* [WHAT YOU ARE ASKED TO DO]
Transcribe the records that follow in their entirety, omitting any pictures.

* [EXCERPTED RECORDS]
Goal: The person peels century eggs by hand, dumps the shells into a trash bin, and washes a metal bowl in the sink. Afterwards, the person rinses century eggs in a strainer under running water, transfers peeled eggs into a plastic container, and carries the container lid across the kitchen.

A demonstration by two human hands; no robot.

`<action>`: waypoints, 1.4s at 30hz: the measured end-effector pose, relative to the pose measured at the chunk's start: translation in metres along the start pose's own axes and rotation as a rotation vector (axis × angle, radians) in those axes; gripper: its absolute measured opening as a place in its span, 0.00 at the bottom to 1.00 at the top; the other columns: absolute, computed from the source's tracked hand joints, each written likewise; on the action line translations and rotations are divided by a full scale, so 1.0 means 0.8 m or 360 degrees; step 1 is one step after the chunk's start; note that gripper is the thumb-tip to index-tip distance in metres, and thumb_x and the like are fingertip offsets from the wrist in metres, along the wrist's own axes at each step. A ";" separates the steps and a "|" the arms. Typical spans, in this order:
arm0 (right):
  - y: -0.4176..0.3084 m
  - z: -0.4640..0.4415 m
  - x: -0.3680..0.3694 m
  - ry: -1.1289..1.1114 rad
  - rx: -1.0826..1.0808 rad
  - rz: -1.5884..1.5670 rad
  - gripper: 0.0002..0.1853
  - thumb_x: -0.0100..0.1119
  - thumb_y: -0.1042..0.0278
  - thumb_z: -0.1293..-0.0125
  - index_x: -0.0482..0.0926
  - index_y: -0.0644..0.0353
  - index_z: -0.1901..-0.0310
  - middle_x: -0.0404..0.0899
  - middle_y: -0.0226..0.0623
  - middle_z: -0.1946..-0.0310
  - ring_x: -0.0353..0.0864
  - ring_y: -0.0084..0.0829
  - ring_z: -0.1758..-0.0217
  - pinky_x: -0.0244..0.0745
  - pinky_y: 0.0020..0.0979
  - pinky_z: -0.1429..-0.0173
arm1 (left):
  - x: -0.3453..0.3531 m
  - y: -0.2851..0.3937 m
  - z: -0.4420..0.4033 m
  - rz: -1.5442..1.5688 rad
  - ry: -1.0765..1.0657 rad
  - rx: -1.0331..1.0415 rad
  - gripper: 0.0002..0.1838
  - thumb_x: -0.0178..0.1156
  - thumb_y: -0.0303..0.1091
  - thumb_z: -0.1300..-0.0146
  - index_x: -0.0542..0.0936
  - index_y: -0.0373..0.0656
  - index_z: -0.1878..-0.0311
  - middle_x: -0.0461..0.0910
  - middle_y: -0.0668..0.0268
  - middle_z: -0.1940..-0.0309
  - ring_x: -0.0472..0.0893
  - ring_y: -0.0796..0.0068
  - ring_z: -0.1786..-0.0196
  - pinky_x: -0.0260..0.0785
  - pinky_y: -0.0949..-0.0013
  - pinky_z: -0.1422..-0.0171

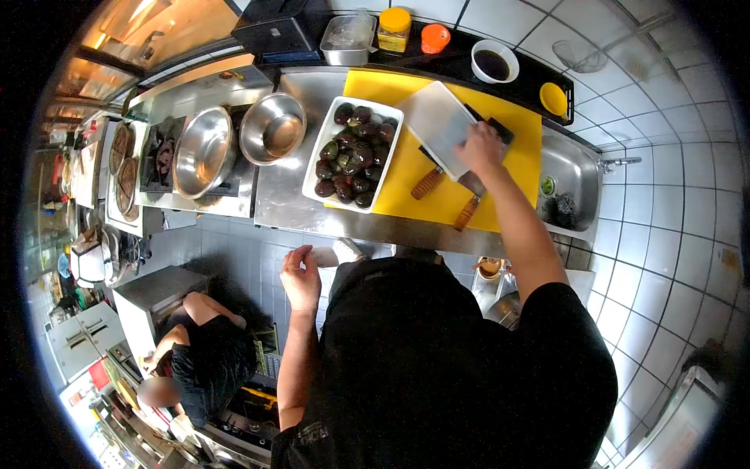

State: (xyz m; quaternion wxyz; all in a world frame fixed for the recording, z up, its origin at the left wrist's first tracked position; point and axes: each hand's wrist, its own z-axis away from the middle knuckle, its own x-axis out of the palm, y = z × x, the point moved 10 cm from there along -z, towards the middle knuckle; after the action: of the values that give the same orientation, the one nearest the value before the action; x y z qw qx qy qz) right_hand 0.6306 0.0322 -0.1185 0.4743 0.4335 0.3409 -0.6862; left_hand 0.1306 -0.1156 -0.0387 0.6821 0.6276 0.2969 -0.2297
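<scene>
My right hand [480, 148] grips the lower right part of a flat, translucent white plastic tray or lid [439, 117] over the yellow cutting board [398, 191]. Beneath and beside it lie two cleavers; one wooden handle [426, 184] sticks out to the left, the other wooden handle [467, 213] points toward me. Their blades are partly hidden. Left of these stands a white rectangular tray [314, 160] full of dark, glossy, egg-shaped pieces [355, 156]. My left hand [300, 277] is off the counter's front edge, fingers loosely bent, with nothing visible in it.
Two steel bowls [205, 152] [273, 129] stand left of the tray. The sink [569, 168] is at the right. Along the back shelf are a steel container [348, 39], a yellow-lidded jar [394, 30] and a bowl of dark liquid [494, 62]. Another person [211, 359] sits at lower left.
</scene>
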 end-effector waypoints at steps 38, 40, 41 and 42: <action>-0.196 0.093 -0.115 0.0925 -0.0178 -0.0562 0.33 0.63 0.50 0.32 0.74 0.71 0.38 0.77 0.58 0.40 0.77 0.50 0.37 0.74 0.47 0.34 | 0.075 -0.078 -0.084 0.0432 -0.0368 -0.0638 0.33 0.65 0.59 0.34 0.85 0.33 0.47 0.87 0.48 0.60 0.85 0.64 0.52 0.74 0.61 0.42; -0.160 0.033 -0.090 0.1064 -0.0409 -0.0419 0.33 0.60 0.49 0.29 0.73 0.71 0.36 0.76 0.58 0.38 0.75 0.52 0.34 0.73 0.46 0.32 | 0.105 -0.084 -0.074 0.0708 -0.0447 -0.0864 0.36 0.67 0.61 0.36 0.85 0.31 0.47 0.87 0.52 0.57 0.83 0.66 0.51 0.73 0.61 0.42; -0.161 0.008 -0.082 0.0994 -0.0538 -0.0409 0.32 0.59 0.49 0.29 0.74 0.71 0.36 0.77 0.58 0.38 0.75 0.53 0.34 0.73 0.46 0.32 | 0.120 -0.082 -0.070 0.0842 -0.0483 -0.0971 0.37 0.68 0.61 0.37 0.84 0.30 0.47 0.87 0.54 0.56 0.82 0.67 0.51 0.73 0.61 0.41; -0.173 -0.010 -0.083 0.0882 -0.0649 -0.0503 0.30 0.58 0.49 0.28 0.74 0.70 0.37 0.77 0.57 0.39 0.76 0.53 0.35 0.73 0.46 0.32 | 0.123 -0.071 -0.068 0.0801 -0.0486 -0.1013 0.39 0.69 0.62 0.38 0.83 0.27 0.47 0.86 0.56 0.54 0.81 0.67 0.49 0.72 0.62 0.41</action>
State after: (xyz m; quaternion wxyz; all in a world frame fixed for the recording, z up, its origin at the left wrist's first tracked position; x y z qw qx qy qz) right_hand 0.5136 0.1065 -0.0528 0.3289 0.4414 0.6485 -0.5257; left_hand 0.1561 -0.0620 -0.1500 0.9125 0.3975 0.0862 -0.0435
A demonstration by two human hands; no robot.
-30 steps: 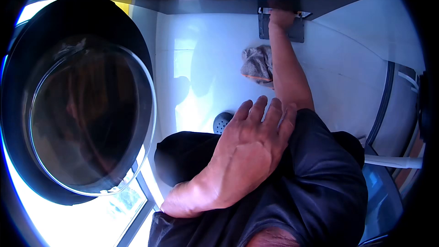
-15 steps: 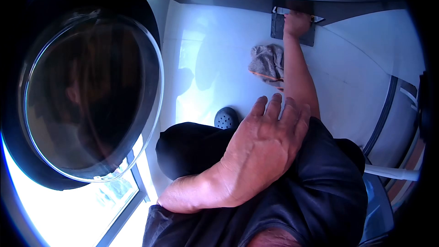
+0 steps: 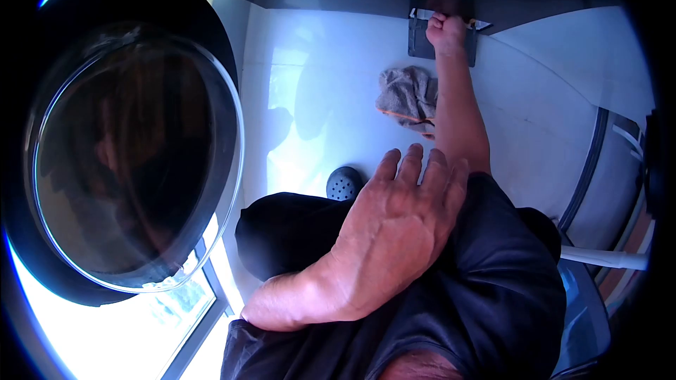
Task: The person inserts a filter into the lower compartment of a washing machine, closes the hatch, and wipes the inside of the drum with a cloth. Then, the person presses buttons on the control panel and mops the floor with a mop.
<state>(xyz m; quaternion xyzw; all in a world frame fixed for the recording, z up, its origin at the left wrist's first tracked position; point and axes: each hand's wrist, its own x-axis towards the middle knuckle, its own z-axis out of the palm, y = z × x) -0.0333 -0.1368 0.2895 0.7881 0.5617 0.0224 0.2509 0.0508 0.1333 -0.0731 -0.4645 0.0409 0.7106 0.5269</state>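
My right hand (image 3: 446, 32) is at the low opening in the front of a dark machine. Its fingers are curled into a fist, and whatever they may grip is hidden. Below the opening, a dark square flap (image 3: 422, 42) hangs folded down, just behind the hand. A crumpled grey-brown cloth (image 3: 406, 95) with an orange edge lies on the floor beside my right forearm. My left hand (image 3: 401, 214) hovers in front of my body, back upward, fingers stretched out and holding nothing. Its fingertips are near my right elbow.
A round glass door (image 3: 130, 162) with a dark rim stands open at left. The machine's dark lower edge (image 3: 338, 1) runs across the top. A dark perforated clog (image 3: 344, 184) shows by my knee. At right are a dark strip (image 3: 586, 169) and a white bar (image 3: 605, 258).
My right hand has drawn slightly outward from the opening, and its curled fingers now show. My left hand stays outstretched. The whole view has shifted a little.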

* [SOLVED EXERCISE]
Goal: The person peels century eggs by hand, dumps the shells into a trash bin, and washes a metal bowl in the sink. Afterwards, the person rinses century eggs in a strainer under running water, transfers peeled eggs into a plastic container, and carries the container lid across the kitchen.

A demonstration by two human hands; no robot.

`<action>`: waypoints, 1.4s at 30hz: the measured end-effector pose, relative to the pose measured at the chunk's start: translation in metres along the start pose's own axes and rotation as a rotation vector (axis × angle, radians) in those axes; gripper: its absolute measured opening as a place in its span, 0.00 at the bottom to 1.00 at the top; the other columns: absolute, computed from the source's tracked hand joints, each written likewise; on the action line translations and rotations are divided by a full scale, so 1.0 means 0.8 m or 360 degrees; step 1 is one step after the chunk's start; note that gripper is the thumb-tip to index-tip distance in metres, and thumb_x and the like are fingertip offsets from the wrist in metres, along the wrist's own axes at each step. A ";" separates the steps and a "|" the arms. Typical spans, in this order:
arm0 (right):
  - y: -0.4176..0.3084 m
  - z: -0.4640..0.4415 m
  - x: -0.3680..0.3694 m
  - ry: -1.1289..1.1114 rad
  - rx: -1.0826..1.0808 rad
  - rz: -1.5884..1.5670 rad
  - gripper: 0.0002..0.1853
  - thumb_x: -0.0100..0.1119
  - thumb_y: -0.1042..0.0278
  - thumb_z: -0.1293..-0.0125
  - index_x: -0.0482..0.0926
  - index_y: -0.0644..0.0353
  - index_z: -0.1901..-0.0310
  - middle_x: -0.0404..0.0899
  - middle_y: -0.0226..0.0623
  - middle_z: -0.1946..-0.0310
  - ring_x: -0.0353..0.0864
  - ring_y: -0.0084..0.0829
  - ring_z: -0.1758..-0.0217
  - pinky_x: -0.0244..0.0745
  - pinky_y: 0.0020..0.0979
  - pinky_z: -0.1429..-0.0173
arm1 (left):
  - x: -0.3453..0.3531 m
  - y: -0.2851..0.3937 m
  - z: -0.4420..0.4033 m
  - rz: -1.5442..1.5688 rad
  - ry: -1.0765..1.0657 rad
  - rx: -1.0331..1.0415 rad
  - gripper: 0.0002..0.1838
  - thumb_x: -0.0178..0.1156
  - thumb_y: -0.0303..0.1091
  - thumb_z: -0.1300..-0.0146
  - index_x: -0.0542..0.0936
  - index_y: -0.0373..0.0656
  - index_z: -0.1878..-0.0311
  - middle_x: -0.0461..0.0910
  - middle_y: -0.0668..0.0268
  - middle_z: -0.1940..-0.0309
  - ring_x: -0.0472..0.0893
  - ring_y: -0.0796..0.0068
  - ring_z: -0.1786..-0.0196
  - pinky_x: -0.0260..0.0785
  - pinky_y: -0.0949..-0.0013
  - pinky_z: -0.1422..-0.0171


State: (xyz m; quaternion wxyz; all in a world frame fixed for the recording, z up, its origin at the left wrist's first tracked position; point and axes: each hand's wrist, its own z-axis away from the middle knuckle, its own x-axis out of the palm, y = z × x, the point moved 10 cm from there along -z, towards the middle knuckle; after the action: of the values that give the same orientation, the one nearest the value before the action; x y z qw qx qy qz) right_hand 0.6306 0.0322 -0.1185 0.4743 0.4335 0.3409 -0.6862; left_hand 0.1306 -0.1156 -0.0387 0.6821 0.6276 0.2969 -0.2297
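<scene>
My right hand [480, 148] grips the lower right part of a flat, translucent white plastic tray or lid [439, 117] over the yellow cutting board [398, 191]. Beneath and beside it lie two cleavers; one wooden handle [426, 184] sticks out to the left, the other wooden handle [467, 213] points toward me. Their blades are partly hidden. Left of these stands a white rectangular tray [314, 160] full of dark, glossy, egg-shaped pieces [355, 156]. My left hand [300, 277] is off the counter's front edge, fingers loosely bent, with nothing visible in it.
Two steel bowls [205, 152] [273, 129] stand left of the tray. The sink [569, 168] is at the right. Along the back shelf are a steel container [348, 39], a yellow-lidded jar [394, 30] and a bowl of dark liquid [494, 62]. Another person [211, 359] sits at lower left.
</scene>
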 end-effector waypoints at steps 38, 40, 41 and 42: <action>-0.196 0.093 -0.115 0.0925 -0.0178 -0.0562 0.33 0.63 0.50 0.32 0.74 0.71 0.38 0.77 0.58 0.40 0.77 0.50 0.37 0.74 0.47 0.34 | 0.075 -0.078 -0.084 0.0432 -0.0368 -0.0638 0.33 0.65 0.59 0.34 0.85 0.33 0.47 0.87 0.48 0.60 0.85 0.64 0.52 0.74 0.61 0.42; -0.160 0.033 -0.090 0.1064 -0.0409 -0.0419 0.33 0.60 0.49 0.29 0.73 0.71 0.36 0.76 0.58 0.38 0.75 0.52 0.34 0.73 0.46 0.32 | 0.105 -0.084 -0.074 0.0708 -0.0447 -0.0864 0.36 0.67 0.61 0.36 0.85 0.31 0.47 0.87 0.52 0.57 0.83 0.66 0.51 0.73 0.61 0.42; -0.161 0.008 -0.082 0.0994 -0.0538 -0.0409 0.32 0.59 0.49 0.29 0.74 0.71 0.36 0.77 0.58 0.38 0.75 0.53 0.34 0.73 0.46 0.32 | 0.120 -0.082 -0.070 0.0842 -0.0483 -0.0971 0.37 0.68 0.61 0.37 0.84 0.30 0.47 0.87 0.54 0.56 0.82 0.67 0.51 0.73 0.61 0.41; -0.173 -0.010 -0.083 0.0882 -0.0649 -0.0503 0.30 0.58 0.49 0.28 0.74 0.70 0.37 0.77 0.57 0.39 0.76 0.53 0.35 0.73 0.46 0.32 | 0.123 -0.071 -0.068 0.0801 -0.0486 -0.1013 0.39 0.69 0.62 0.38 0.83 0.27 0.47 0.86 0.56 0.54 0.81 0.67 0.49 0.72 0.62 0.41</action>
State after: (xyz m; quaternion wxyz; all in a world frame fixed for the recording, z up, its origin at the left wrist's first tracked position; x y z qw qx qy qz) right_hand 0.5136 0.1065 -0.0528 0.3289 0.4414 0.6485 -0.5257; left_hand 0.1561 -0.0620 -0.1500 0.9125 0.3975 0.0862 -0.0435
A demonstration by two human hands; no robot.
-30 steps: 
-15 steps: 
+0 steps: 
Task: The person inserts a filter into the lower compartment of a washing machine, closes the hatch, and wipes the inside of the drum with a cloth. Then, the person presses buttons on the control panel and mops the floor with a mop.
<state>(xyz m; quaternion xyzw; all in a world frame fixed for the recording, z up, its origin at the left wrist's first tracked position; point and axes: each hand's wrist, its own x-axis towards the middle knuckle, its own z-axis out of the palm, y = z × x) -0.0333 -0.1368 0.2895 0.7881 0.5617 0.0224 0.2509 0.0508 0.1333 -0.0731 -0.4645 0.0409 0.7106 0.5269</state>
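My right hand (image 3: 446, 32) is at the low opening in the front of a dark machine. Its fingers are curled into a fist, and whatever they may grip is hidden. Below the opening, a dark square flap (image 3: 422, 42) hangs folded down, just behind the hand. A crumpled grey-brown cloth (image 3: 406, 95) with an orange edge lies on the floor beside my right forearm. My left hand (image 3: 401, 214) hovers in front of my body, back upward, fingers stretched out and holding nothing. Its fingertips are near my right elbow.
A round glass door (image 3: 130, 162) with a dark rim stands open at left. The machine's dark lower edge (image 3: 338, 1) runs across the top. A dark perforated clog (image 3: 344, 184) shows by my knee. At right are a dark strip (image 3: 586, 169) and a white bar (image 3: 605, 258).
My right hand has drawn slightly outward from the opening, and its curled fingers now show. My left hand stays outstretched. The whole view has shifted a little.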

Nothing more belongs to this exercise.